Self-propagating high-temperature synthesis (SHS), also called combustion synthesis, is a powder metallurgical technique that has been performed for preparing inorganic and intermetallic bulk specimens. SHS is also applied to similar and dissimilar welding. SHS is usually applied to the pair of elemental powders, whereby a large amount of heat is generated upon reaction between the two elements. The heat of mixing is, for example, -30 kJ·mol-1, -22 kJ·mol-1 and -11 kJ·mol-1 for the pair of Al-Ti, Al-Ni and Al-Fe elements, respectively. Because SHS is accompanied by the generation of enormous heat of mixing, the cooling rate after synthesis of a bulk specimen or welding often becomes slow. Thus, the grain size in the synthesized bulk specimens or the welded junctions is coarse, which results in low strength. The slow cooling rate often yields undesired and brittle secondary phases. These secondary phases often decrease the strength of the specimens or welded regions. Therefore, industrial application of SHS has been difficult. However, if the heat generated by SHS is small and localized, the shortcomings of SHS mentioned above can be overcome, making the application of SHS viable. In this paper, TiNi intermetallic powder was embedded in an Al matrix to reduce the heat of mixing by SHS as much as possible and to localize the heat in the vicinity of the TiNi particles.
Figure 1 shows the cross-section of the Al-combined ingot embedded with the TiNi powder before plastic deformation. The dark region is the Al matrix and the bright circles are the TiNi particles. During forging and rolling, the specimen temperature increased such that it could not be touched continuously even for several seconds. Figure 2 shows low- and high-magnification images of the microstructure of the specimen obtained by forging one of the combined ingots. In the low-magnification image (Fig. 2(a)), three distinct areas, i.e. the matrix, long precipitates and grey areas, are identified in the specimen. It is revealed by EPMA that the matrix with the darkest contrast is Al. Long precipitates with brighter contrast than the Al matrix were also found everywhere. By observation at higher magnification, it is revealed that the grey areas, some of them are indicated by arrows in Fig. 2(a), consist of the Al matrix and the fine precipitates with the same contrast as the long precipitates. The size of the fine precipitates ranges from 10 µm to less than 1 µm. Therefore, there is a high density of the fine precipitates throughout the cross-section of the specimen. The same microstructural analysis was conducted for the other Al-combined ingot subjected to rolling at room temperature, even though the density of the fine precipitates was considerably lower than that in the specimens obtained by forging. An interesting precipitate morphology was also observed in this rolled specimen at higher magnification, as shown in Fig. 3(b, c). The precipitates formed a lamellar structure with Al, surrounded by a shell of the precipitates. To identify the precipitates with brighter contrast, the microstructure of the specimen prepared by rolling at room temperature was examined by TEM. Based on the EDS analysis, it is considered that the precipitates are Al9FeNi.

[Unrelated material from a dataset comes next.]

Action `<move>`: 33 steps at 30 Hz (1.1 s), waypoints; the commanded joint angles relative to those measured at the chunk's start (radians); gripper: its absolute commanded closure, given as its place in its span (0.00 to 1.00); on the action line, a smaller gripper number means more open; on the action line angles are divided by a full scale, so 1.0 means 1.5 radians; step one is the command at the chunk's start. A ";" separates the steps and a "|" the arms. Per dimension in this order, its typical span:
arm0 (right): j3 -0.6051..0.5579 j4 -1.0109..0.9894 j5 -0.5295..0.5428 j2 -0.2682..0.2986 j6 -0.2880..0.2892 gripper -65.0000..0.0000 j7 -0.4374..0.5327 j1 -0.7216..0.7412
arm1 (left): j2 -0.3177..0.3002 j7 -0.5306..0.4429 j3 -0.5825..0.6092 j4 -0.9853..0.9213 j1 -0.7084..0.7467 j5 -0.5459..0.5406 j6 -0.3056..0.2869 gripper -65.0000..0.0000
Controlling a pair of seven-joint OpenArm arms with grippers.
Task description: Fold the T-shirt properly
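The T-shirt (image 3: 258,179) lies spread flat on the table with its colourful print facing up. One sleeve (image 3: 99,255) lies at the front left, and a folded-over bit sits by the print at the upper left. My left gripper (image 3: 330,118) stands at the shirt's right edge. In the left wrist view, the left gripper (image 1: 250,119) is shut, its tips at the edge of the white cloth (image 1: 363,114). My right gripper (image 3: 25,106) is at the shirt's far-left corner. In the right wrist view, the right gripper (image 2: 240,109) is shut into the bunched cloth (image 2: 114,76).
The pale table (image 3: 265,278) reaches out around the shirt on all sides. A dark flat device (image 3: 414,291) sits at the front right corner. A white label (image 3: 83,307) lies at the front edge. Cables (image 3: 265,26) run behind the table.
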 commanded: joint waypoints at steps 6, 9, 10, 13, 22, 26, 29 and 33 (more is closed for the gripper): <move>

Figure 4 shows the liquidus projection of the Al-Fe-Ni ternary alloy phase diagram in the vicinity of pure Al. The dot-dashed line in Fig. 4 connects the composition of the Al matrix and the Al9FeNi precipitates. Thus, this line intercepts the liquidus plane of the Al phase and the Al9FeNi phase. The vertical cross-section of the Al-Fe-Ni ternary alloy phase diagram along the dot-dashed line in Fig. 4 is schematically illustrated in Fig. 5. Based on this figure, the solidification microstructure of the local melting region formed upon cooling is discussed as follows.
If, it is supposed that the composition of the local melting region is hypereutectic C2, Al9FeNi will precipitate as a shell, followed by the formation of the lamellar microstructure during local solidification. The solidification microstructure for the hypereutectic alloy composition C2 is shown in Fig. 6(b). The morphology depicted in Fig. 6(b) reproduces well the microstructure observed by SEM shown in Fig. 3.
As a consequence, it is revealed that local melting was then induced by microSHS. The lamellar morphology of Al and Al9FeNi implies local melting in the vicinity of the TiNi particle embedded in the Al matrix. The dilution of Ti initially included in the TiNi powder and the concentration of Fe which was an impurity in the Al matrix and the TiNi powder during plastic deformation also implies local melting. Rapid solidification accompanied by local melting is expected to be another mechanism to form an amorphous phase at the boundary of different elements by severe plastic deformation.